- [Task instructions]: Every line in the records below with the string "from" needs to be copied out.

(Saved data entries)
════════════════════
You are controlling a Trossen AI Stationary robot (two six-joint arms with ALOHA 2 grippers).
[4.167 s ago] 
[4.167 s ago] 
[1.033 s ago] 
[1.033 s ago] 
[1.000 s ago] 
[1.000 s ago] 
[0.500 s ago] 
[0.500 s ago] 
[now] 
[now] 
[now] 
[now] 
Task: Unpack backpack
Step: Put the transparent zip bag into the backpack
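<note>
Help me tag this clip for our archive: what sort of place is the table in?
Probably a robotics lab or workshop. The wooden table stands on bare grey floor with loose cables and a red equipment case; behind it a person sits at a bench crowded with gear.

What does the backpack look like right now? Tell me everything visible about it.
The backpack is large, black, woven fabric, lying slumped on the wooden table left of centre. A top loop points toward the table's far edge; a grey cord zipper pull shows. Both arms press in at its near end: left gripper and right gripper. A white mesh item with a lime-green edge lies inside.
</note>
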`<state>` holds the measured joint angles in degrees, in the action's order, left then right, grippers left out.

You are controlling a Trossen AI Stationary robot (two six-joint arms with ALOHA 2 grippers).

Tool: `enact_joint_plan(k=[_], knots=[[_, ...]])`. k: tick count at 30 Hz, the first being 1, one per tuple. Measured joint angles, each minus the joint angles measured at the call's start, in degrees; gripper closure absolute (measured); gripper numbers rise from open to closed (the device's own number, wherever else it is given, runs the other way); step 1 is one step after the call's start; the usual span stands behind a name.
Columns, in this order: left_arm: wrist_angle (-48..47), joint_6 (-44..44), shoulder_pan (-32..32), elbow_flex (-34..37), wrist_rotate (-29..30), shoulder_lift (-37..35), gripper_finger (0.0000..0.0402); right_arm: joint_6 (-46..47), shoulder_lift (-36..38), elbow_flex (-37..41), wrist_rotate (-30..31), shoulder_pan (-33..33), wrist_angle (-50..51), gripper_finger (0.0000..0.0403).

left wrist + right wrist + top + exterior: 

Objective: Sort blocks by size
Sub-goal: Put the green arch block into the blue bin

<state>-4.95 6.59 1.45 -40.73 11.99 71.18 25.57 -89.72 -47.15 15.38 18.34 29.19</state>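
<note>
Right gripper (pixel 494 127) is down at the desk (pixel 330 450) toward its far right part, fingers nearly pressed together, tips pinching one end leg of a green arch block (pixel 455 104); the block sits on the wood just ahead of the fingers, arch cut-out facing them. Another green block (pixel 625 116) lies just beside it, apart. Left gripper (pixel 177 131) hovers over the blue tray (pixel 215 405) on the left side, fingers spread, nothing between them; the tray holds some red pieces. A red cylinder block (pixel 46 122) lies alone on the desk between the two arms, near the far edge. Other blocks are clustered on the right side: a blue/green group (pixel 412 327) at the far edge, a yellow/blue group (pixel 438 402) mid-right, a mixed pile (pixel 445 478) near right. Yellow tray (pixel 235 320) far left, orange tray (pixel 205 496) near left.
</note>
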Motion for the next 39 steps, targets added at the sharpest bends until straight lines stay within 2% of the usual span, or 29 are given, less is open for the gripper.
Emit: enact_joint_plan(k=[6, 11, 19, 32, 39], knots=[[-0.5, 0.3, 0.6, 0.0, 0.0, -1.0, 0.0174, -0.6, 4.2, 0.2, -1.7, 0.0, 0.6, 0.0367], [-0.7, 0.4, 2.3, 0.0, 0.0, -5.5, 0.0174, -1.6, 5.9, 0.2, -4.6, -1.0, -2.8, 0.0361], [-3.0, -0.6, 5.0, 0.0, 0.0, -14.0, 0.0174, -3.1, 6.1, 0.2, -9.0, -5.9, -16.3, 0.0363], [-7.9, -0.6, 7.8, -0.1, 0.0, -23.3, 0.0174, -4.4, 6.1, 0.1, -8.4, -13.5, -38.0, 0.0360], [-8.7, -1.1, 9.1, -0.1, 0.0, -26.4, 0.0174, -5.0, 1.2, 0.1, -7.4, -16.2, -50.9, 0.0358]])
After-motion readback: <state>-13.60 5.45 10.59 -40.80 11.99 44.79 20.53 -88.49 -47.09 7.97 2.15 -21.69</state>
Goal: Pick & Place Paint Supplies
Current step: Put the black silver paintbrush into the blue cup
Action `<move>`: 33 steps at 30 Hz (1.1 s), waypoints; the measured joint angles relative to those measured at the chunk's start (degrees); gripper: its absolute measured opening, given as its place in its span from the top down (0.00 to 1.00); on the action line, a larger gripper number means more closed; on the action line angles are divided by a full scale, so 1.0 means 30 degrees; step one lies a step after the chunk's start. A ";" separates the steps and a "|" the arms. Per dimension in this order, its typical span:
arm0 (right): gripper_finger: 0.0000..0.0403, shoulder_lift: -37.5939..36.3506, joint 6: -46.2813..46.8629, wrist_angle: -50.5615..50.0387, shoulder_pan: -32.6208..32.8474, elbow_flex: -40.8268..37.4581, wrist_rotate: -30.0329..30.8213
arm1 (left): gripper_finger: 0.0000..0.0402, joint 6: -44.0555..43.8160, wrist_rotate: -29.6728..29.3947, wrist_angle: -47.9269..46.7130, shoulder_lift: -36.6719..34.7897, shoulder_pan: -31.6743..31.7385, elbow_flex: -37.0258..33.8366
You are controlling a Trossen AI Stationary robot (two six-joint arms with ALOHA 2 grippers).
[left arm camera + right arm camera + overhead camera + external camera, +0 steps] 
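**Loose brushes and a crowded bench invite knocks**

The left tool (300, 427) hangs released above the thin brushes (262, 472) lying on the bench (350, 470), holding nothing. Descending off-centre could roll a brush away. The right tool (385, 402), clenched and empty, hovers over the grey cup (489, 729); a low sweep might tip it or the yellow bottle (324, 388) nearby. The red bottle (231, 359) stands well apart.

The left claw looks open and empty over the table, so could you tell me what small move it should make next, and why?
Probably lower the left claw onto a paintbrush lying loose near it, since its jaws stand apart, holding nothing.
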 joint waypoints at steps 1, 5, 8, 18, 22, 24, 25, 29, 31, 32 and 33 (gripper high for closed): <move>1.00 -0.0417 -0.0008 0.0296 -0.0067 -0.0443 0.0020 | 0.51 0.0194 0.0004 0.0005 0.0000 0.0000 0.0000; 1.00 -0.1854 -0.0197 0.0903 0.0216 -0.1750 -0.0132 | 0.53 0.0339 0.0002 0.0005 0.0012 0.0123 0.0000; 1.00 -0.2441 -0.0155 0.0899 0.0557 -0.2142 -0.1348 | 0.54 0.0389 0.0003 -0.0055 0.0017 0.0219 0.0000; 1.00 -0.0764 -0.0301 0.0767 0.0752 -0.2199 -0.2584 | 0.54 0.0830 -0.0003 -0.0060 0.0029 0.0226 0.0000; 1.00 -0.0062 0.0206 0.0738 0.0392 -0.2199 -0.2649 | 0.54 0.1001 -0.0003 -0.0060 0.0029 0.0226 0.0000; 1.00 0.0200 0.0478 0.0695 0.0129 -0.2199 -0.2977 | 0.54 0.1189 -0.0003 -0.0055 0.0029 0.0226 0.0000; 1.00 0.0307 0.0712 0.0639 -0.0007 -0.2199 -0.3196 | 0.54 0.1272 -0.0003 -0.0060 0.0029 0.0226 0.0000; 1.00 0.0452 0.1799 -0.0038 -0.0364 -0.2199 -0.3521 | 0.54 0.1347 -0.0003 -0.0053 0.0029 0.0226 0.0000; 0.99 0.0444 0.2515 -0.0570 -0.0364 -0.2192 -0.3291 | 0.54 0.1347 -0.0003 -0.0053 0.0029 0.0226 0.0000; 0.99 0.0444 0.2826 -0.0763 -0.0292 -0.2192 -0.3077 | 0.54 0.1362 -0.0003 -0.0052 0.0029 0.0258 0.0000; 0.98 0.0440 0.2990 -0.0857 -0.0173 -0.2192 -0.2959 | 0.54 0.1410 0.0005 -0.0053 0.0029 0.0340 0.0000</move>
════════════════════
- [Task output]:
Tool: `enact_joint_plan(k=[_], knots=[[_, ...]])`. k: tick count at 30 Hz, the first being 1, one per tuple. Measured joint angles, each minus the joint angles measured at the call's start, in degrees; gripper closure absolute (measured); gripper numbers rise from open to closed (the device's own number, wherever else it is given, runs the other way); step 1 is one step after the call's start; the usual span stands behind a name.
Action `<move>`: 33 steps at 30 Hz (1.1 s), waypoints; the measured joint angles relative to those measured at the chunk's start (degrees); gripper: its absolute measured opening, given as its place in its span from the top down (0.00 to 1.00); on the action line, a larger gripper number means more closed; on the action line angles are divided by a full scale, so 1.0 means 30 degrees; step one lies a step after the chunk's start. A ";" separates the steps and a "|" the arms. Per dimension in this order, its typical span:

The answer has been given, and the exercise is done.